• [What is being asked]:
Below are records; reproduce exactly the lines from the one that has "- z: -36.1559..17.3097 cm" through the one that has "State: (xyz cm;", ends included, and nothing more.

[Records excerpted from a collection]
»»

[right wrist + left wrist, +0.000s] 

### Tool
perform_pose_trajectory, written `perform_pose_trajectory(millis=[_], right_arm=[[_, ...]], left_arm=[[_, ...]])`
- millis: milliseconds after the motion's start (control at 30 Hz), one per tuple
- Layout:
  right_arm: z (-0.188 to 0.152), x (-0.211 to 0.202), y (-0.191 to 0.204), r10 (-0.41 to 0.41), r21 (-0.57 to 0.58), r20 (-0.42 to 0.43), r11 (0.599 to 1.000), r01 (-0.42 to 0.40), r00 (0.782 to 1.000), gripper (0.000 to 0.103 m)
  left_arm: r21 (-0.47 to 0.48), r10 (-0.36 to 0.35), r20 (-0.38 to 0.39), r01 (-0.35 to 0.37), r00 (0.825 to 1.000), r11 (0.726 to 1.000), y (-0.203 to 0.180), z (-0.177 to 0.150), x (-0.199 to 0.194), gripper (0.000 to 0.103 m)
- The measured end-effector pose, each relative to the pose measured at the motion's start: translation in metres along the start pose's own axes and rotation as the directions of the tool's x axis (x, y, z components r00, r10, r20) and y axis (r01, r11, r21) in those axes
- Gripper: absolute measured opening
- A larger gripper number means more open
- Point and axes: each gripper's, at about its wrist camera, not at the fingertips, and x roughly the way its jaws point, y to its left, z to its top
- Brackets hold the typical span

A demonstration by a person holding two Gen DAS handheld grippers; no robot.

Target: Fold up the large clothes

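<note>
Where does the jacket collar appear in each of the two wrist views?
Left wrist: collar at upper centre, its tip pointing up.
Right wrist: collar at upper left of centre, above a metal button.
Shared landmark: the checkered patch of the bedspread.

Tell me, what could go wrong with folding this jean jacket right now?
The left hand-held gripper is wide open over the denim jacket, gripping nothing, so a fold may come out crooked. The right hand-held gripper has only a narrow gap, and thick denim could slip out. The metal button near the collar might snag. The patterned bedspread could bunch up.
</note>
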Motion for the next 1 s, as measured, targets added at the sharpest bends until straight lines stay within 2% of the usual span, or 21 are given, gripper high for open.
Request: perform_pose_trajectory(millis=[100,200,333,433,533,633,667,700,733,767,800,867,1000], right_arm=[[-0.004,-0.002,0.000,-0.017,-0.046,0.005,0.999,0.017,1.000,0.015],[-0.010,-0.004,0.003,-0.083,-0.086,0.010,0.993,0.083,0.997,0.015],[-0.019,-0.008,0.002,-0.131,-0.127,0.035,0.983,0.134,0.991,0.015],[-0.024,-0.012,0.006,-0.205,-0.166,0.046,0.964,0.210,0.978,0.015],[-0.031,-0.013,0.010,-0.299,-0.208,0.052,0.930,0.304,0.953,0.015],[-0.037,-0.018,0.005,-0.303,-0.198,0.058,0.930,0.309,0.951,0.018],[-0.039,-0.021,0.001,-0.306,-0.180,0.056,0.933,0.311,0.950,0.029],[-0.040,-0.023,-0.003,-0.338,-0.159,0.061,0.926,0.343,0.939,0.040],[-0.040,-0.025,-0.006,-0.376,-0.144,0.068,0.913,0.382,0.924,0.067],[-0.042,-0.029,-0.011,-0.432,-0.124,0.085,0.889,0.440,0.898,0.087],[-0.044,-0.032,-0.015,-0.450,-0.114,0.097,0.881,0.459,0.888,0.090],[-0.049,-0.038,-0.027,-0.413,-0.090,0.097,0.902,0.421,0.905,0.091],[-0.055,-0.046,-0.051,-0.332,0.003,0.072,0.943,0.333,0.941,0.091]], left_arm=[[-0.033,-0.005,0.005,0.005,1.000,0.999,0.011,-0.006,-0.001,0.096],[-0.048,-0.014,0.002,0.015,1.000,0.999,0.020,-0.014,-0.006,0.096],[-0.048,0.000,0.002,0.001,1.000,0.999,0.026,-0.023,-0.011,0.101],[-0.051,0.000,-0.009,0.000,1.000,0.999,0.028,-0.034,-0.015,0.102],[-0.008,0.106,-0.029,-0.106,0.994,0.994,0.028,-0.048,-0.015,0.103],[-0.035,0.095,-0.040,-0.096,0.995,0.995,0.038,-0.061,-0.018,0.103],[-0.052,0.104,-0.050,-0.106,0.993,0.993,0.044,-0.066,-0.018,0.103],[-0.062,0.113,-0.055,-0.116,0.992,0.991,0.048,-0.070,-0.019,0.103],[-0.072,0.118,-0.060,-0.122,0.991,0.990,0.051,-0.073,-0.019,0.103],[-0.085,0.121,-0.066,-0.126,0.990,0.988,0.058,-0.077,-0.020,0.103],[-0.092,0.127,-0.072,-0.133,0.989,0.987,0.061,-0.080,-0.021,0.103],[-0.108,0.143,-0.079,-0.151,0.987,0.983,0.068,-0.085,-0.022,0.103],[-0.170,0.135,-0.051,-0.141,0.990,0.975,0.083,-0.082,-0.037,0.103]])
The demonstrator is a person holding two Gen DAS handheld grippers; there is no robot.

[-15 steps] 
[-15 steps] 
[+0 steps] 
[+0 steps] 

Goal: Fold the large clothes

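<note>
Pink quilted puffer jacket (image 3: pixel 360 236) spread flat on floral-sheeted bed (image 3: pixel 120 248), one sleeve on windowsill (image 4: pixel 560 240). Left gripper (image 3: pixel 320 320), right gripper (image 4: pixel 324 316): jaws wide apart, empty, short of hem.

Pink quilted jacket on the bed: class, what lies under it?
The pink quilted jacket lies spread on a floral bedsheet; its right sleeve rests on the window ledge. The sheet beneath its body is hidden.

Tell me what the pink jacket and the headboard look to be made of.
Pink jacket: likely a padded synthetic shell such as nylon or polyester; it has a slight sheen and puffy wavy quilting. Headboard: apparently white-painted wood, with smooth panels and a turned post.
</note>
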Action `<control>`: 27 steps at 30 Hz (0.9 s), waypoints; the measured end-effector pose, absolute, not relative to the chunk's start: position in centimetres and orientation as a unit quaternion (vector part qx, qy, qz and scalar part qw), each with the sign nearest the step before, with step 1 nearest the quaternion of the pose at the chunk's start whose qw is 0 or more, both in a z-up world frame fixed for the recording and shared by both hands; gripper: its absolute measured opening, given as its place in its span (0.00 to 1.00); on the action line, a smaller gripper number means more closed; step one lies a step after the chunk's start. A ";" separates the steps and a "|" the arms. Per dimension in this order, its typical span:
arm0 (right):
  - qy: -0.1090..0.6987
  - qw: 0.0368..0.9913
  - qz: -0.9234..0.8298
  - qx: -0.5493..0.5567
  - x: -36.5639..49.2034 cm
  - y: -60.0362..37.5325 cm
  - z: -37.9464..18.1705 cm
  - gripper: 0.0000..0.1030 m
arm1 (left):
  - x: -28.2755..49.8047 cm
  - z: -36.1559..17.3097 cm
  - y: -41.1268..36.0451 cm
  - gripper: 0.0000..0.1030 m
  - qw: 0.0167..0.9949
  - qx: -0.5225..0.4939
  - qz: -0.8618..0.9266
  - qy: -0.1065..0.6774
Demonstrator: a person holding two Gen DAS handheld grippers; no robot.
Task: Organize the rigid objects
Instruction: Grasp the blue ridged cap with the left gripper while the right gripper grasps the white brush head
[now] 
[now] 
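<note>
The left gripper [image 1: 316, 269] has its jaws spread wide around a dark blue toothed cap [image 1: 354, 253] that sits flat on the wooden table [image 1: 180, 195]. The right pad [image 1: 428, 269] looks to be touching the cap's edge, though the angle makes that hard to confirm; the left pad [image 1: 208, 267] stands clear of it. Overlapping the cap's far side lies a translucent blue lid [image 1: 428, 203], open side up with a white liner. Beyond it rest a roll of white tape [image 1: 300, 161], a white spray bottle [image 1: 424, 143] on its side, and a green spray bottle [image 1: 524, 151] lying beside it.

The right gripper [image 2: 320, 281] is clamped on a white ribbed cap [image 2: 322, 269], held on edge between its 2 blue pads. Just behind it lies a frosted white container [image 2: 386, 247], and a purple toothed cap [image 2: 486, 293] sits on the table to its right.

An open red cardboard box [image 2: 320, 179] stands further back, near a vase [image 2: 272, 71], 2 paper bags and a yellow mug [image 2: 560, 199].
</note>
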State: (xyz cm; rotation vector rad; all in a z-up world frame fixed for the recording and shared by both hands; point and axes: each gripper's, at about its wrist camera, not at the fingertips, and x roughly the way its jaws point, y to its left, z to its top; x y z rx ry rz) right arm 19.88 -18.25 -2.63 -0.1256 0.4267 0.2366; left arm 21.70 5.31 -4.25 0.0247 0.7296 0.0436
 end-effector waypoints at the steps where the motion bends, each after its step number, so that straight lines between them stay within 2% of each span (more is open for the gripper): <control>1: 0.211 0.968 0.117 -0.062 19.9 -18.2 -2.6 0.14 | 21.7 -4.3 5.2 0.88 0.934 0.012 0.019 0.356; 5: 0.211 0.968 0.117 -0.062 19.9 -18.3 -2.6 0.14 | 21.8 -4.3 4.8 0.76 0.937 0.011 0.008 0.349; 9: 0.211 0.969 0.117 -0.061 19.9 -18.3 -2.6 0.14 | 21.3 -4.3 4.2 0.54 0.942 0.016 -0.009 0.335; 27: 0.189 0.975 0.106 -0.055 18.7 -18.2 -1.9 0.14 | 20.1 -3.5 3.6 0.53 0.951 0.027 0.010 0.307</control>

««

• [Problem solution]:
  - z: -36.1559..17.3097 cm
  - y: -41.1268..36.0451 cm
  - gripper: 0.0000..0.1030 m
  - qw: 0.0167..0.9949
  - qx: -0.5225..0.4939
  - qz: -0.8618..0.9266
  - qy: -0.1065..0.6774
Demonstrator: a person holding two Gen DAS handheld grippers; no robot.
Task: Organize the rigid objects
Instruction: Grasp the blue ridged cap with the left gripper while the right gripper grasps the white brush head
[now] 
[now] 
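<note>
The left gripper [image 1: 316, 269] has its jaws spread wide around a dark blue toothed cap [image 1: 354, 253] that sits flat on the wooden table [image 1: 180, 195]. The right pad [image 1: 428, 269] looks to be touching the cap's edge, though the angle makes that hard to confirm; the left pad [image 1: 208, 267] stands clear of it. Overlapping the cap's far side lies a translucent blue lid [image 1: 428, 203], open side up with a white liner. Beyond it rest a roll of white tape [image 1: 300, 161], a white spray bottle [image 1: 424, 143] on its side, and a green spray bottle [image 1: 524, 151] lying beside it.

The right gripper [image 2: 320, 281] is clamped on a white ribbed cap [image 2: 322, 269], held on edge between its 2 blue pads. Just behind it lies a frosted white container [image 2: 386, 247], and a purple toothed cap [image 2: 486, 293] sits on the table to its right.

An open red cardboard box [image 2: 320, 179] stands further back, near a vase [image 2: 272, 71], 2 paper bags and a yellow mug [image 2: 560, 199].
</note>
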State: (xyz cm; rotation vector rad; all in a z-up world frame fixed for the recording and shared by both hands; point and axes: each gripper's, at about its wrist camera, not at the fingertips, and x roughly the way its jaws point, y to its left, z to its top; x y z rx ry rz) right arm 19.88 -18.25 -2.63 -0.1256 0.4267 0.2366; left arm 21.70 5.31 -4.25 0.0247 0.7296 0.0436

Now the answer is complete.